Top union officials spent an estimated one billion dollars of union dues in an attempt to re-elect incumbent Democrat politicians back into Congress during the 2010 midterm election cycle. But just how do the rank-and-file workers feel about that?

Despite the claims by union heads based in Washington, D.C., when it comes to the critical political and policy questions of our day, union officials do not espouse the beliefs of the rank-and-file members that they claim to represent.

A nationwide poll of 760 union members from both the private and government sector conducted just before Election Day demonstrates the staggering disconnect between them and national union officials who have their hands in the workers' pockets.

The poll, conducted October 26-28 by long time pollster Frank Luntz, found that 60% of union members oppose their union bosses' record political spending in the midterm elections, viewing it a complete waste for union bosses to use union dues and treasuries to protect unpopular incumbent Democrat politicians in Washington, D.C.

Gerry McEntee, president of the powerful American Federation of State, County, and Municipal Employees (AFSCME) union, spearheaded Big Labor's political spending blitz with a $87.5 million "massive incumbent protection program."

Earlier this year, McEntee explained to The Hill newspaper that the AFSCME union's futile spending spree was intended "to protect the incumbency in the House (and) in the Senate. It is going to be hard. Those tea-baggers (sic) are out there. There is an anti-incumbency mood out there."

As we all saw a week ago, McEntee was right about one thing: There sure was an anti-incumbency mood out there.

But unbeknownst to him, that mood also existed within his very own union's ranks. While McEntee recently claimed that "our members are damn happy" about the massive amount of union dues being wasted to protect a Democratic majority, 61% of government union workers polled actually believe that a mostly even balance of power between Republicans and Democrats on Capitol Hill is best for America.

Adding insult to injury, a majority of America's union members believe that union boss political spending would have been better spent to "throw the bums out" instead and only 30% supported keeping Nancy Pelosi as Speaker of the House.

Additionally, half of all union members view President Obama and the Democrat Congress's health care reform bill as a failure, while only 37% view it as a success. A clear majority also view Obama's stimulus bill as a failure and overwhelming majorities oppose future government spending and debt to rejuvenate the economy. National union officials spent millions securing the passage of both bills even though rank-and-file union members outright oppose Big Labor's political agenda.

No wonder 59% of union membership would actually vote to replace their own "union leadership" if given a secret ballot election to do so.

So how do union bosses get the money to run their vast political machine? From their government-granted special privileges to force hard-working Americans — most of whom want nothing to do with the union or its politics — to pay union dues and fees as a condition of employment.

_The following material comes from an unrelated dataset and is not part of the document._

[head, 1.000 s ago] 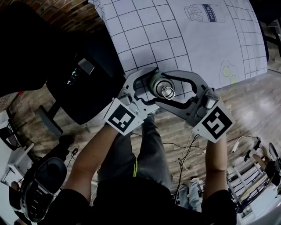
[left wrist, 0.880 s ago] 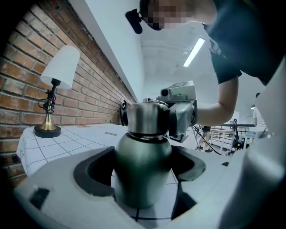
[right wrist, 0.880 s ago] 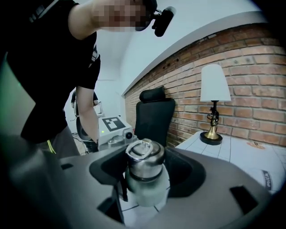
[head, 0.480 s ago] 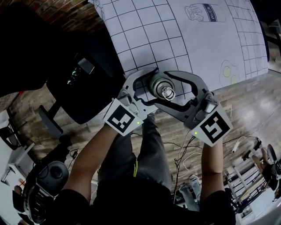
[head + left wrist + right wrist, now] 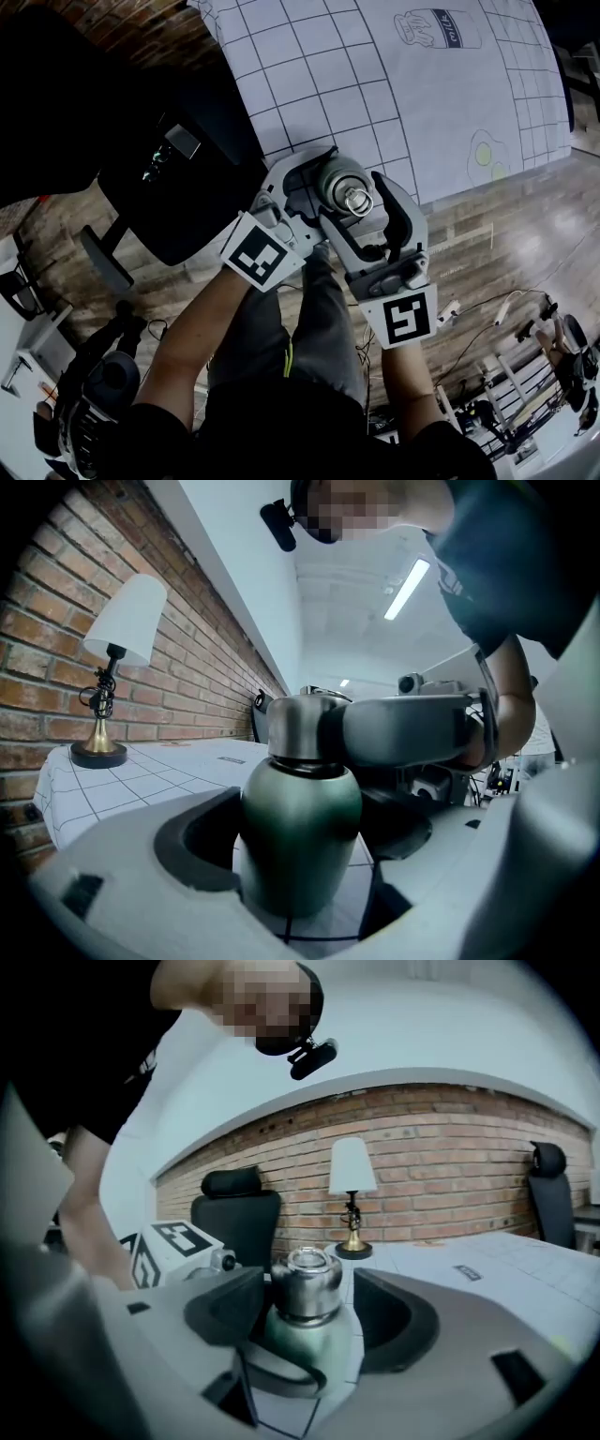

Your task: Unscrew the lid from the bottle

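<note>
1. Jaws of right gripper (image 5: 309, 1314) stand wide apart and have just been opening, with the steel lid (image 5: 305, 1283) loose between them
2. left gripper (image 5: 300, 844) is clamped tight round the green bottle (image 5: 302, 803), which is upright
3. bottle's at the near edge of the checked tablecloth (image 5: 328, 84), lamp (image 5: 352, 1185) further back

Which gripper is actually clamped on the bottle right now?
The left gripper: its jaws press the green bottle at the body. The right gripper only straddles the steel lid; its jaws have just been opening, leaving a gap beside the lid.
</note>
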`<state>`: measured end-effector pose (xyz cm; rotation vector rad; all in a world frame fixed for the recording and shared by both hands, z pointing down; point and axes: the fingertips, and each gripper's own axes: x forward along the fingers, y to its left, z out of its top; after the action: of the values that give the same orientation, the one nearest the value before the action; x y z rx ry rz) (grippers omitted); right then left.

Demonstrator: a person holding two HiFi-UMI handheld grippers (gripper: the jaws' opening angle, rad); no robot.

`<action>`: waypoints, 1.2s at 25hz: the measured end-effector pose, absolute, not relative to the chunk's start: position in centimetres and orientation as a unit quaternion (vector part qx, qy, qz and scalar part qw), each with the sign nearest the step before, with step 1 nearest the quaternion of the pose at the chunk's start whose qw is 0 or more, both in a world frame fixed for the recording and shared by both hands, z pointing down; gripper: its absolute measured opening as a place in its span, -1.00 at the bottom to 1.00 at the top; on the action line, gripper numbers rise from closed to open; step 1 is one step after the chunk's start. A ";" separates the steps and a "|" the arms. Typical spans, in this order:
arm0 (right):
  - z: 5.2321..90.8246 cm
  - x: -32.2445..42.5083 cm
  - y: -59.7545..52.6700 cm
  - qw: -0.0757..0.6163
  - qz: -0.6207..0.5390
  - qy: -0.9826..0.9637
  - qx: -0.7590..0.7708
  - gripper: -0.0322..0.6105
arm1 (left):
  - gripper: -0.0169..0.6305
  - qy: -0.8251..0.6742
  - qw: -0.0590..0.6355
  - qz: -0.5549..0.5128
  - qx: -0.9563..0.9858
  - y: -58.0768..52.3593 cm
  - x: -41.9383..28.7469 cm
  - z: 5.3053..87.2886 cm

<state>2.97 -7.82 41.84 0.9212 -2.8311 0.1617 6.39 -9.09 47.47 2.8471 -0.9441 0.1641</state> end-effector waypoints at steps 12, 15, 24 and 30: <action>42.5 2.2 -8.9 0.097 0.055 -0.924 0.366 -0.03 | 0.23 -0.314 0.070 0.053 0.945 -9.1 6.4 47.5; 42.6 2.0 -8.9 0.100 0.055 -0.926 0.360 -0.06 | 0.23 -0.314 0.072 0.049 0.946 -9.1 6.3 47.4; 42.9 1.6 -8.6 0.121 0.042 -0.941 0.314 -0.08 | 0.23 -0.318 0.074 0.042 0.944 -9.1 6.2 47.3; 43.6 1.8 -7.8 0.136 0.076 -0.970 0.186 -0.08 | 0.23 -0.318 0.075 0.045 0.944 -9.1 6.2 47.5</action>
<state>1.76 -7.76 43.60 0.5390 -2.8091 0.2190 6.25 -9.11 47.45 2.8327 -0.9527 0.1345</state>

Fortunately, Luntz's poll found that 80% of union members support the Right to Work principle that union membership and dues payment should be voluntary and not required as a condition of employment, perfectly mirroring the same number of Americans in general who support Right to Work.

Perhaps that's why a myriad of U.S. House members and five new U.S. senators who proudly support Right to Work won last week despite Big Labor's best efforts, defeating union boss-backed candidates in states like Wisconsin, Florida, and Pennsylvania.

With Election Day finally behind us, let's hope that the new Republican majority in Congress will quickly get to work eliminating the union bosses' special privileges to coerce employees to contribute to Big Labor's political slush fund.